There was a very weak to moderate correlation (r
s = 0.30–0.50) between the local abundance of a species and the use value, both for the overall and specific utility of a species, both in MFR and TVFR. The only exception was that there was no correlation between the abundance of a species with its use value for grazing and browsing, wild food, and medicine in TVFR. Similar to our findings, many studies, for example Gonçalves et al. [
10], have reported on the inconsistent power of ecological abundance to explain human use behavior in relation to overall forest utilities or specific utilities. In some recent studies, for instance Soares et al. [
11], it has been shown that ecological abundance does not explain use behavior at all.
5. Conclusions
The response to the question of whether local people consciously manage forests and tree species diversity in their landscape relies on our understanding of how culture and ecological abundance influence resource use behavior. Based on our findings, at least in the case of the Vhavenda people, culture plays a predominant role in explaining use behavior. Abundance may play a secondary role, subject to cultural context. Our findings have serious implications for the design of conservation interventions that work both for people and for biodiversity.

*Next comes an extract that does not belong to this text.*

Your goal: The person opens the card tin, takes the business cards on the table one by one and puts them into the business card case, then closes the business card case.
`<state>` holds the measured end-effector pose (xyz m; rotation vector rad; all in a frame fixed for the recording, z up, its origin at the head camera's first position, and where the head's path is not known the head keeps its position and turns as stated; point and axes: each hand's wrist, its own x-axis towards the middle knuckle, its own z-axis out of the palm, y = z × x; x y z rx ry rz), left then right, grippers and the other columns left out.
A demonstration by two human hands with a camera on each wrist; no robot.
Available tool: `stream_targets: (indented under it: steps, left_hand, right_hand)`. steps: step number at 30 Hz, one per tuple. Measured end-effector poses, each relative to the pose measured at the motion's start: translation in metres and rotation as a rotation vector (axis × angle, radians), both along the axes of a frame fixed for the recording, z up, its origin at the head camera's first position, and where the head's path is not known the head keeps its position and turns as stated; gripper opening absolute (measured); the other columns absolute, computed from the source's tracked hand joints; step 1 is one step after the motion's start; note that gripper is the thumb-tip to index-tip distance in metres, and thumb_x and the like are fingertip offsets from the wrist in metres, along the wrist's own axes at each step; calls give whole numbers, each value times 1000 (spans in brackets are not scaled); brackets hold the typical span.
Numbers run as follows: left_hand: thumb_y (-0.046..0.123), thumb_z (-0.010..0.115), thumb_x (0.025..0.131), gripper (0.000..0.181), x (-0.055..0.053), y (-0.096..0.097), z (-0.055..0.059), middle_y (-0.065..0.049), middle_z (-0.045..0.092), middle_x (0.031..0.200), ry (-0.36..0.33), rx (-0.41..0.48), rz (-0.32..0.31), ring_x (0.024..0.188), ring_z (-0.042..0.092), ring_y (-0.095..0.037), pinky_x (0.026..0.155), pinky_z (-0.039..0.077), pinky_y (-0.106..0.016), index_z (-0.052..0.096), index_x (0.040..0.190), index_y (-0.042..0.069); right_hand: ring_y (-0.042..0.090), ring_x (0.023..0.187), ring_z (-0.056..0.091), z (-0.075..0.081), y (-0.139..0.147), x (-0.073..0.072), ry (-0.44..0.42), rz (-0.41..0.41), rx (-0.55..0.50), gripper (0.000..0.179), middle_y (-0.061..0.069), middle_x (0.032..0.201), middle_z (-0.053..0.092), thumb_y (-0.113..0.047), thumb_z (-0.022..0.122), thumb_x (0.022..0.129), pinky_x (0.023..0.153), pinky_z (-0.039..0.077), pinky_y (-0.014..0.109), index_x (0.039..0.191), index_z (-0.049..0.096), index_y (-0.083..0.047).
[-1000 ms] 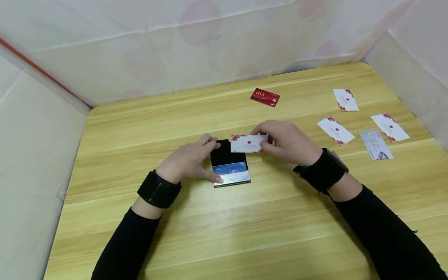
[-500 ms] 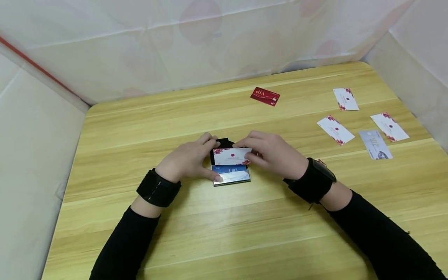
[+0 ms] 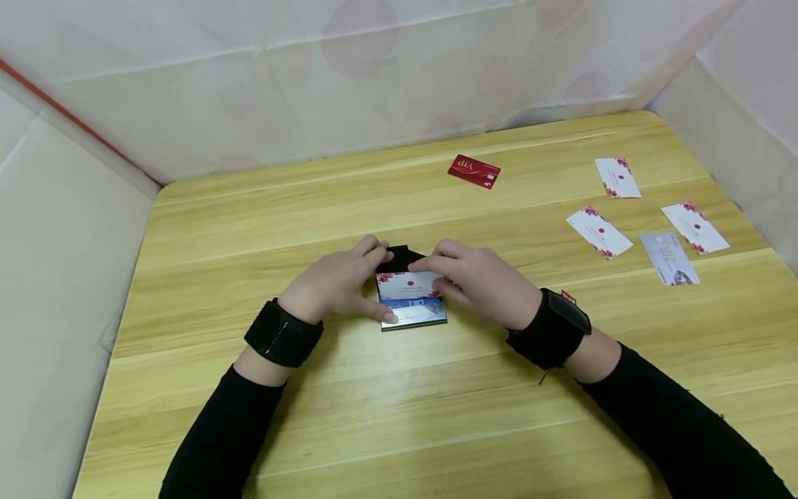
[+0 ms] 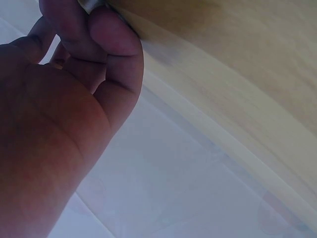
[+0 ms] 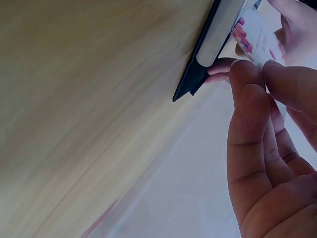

Unlike the exclusionary protected area approach to preserve a particular biodiversity hotspot, traditional society manages the sustainability of local biodiversity as a socio-ecological system, on which their livelihood and their cultural, emotional, spiritual and symbolic lifestyle values depend. In a forest landscape, neither land use nor resource use decisions are random decisions, nor is the concept of protected areas new to traditional society. Traditional society applies dynamic and adaptive socio-ecological knowledge systems (beliefs, knowledge, and practices) relating to a particular habitat or species as an integral part of managing the delicate balance of “use–protection” regimes, at a landscape level. The protection of sacred forests and habitats and species-related taboos are typical examples of how traditional society still consciously manages landscape multifunctional purposes. Hence, the adherence to social norms and taboos, combined with the resilience of traditional socio-ecological knowledge in human-modified landscapes, presents potential tools to complement the state and conservation agency-led protected areas. Global biodiversity conservation efforts can capitalize on the benefits of the cultural assets of local people through genuine partnership and empowerment, which can play a significant role in averting a biodiversity crisis.